VPN: Visual Prompt Navigation¶

Conference: AAAI 2026 arXiv: 2508.01766 Code: github.com/farlit/VPN Area: 3D Vision Keywords: Visual Navigation, Visual Prompt, Top-down View, Vision-Language Navigation, Data Augmentation

TL;DR¶

This paper proposes Visual Prompt Navigation (VPN), a novel navigation paradigm in which users annotate visual trajectories (keypoints connected by arrows) on 2D top-down maps to guide agent navigation, replacing natural language or image-goal instructions. Two datasets, R2R-VP and R2R-CE-VP, are constructed alongside a VPNet baseline model. Combined with view-level and trajectory-level data augmentation, the approach achieves strong performance in both discrete and continuous environments.

Background & Motivation¶

Visual navigation is a core research direction in AI and robotics. Prevailing paradigms include:

PointGoal Navigation: Provides the relative direction and distance to the goal, but lacks intermediate guidance.

ImageGoal Navigation: Supplies an image of the target location, but offers no intermediate navigation cues.

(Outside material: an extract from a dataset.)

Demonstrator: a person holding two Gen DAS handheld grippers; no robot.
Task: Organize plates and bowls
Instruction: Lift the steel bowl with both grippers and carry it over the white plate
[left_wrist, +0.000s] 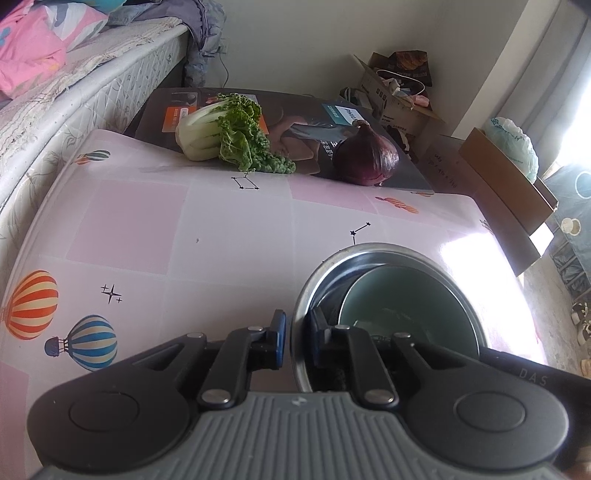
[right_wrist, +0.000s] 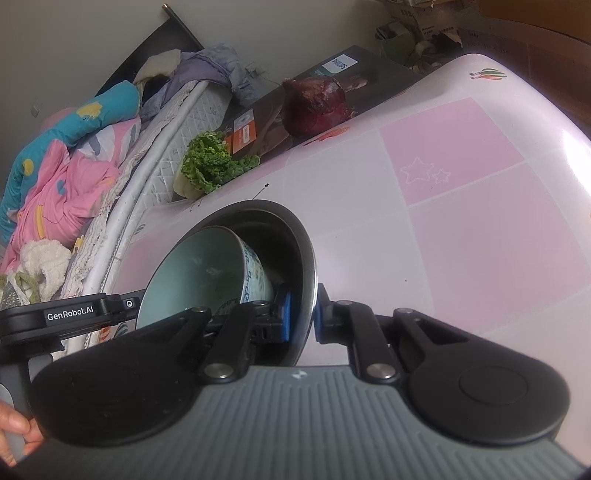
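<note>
Steel bowl (left_wrist: 384, 258): near the bench's front edge, toward its right side, rim pinched from two sides.
Ceramic bowl (right_wrist: 207, 273): pale green inside, patterned outside, lying tilted inside the steel bowl.
Left tongs (left_wrist: 295, 332): narrow, clamped on the steel bowl's left rim, one pad outside, one inside.
Right tongs (right_wrist: 303, 310): narrow, clamped on the opposite rim, likewise astride the wall.
Key relation: the nested bowls sit directly between both tongs, neither hand nearer; a level lift looks needed or the ceramic bowl may slide.
Bench (left_wrist: 166, 229): glossy pink-and-white cloth with balloons.
Far edge: greens (left_wrist: 232, 136) and red onion (left_wrist: 367, 155) on a flat box (left_wrist: 295, 110).
Room: bed (left_wrist: 74, 92) alongside the left edge, cartons beyond.
</note>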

Vision-Language Navigation (VLN): Describes the navigation path in natural language; currently the most active paradigm.

Fundamental Dilemma of Natural Language Instructions: Language is inherently ambiguous when describing object positions, directional changes, and distance relations; striving for precision inevitably leads to verbosity. This creates a fundamental trade-off in human–robot interaction.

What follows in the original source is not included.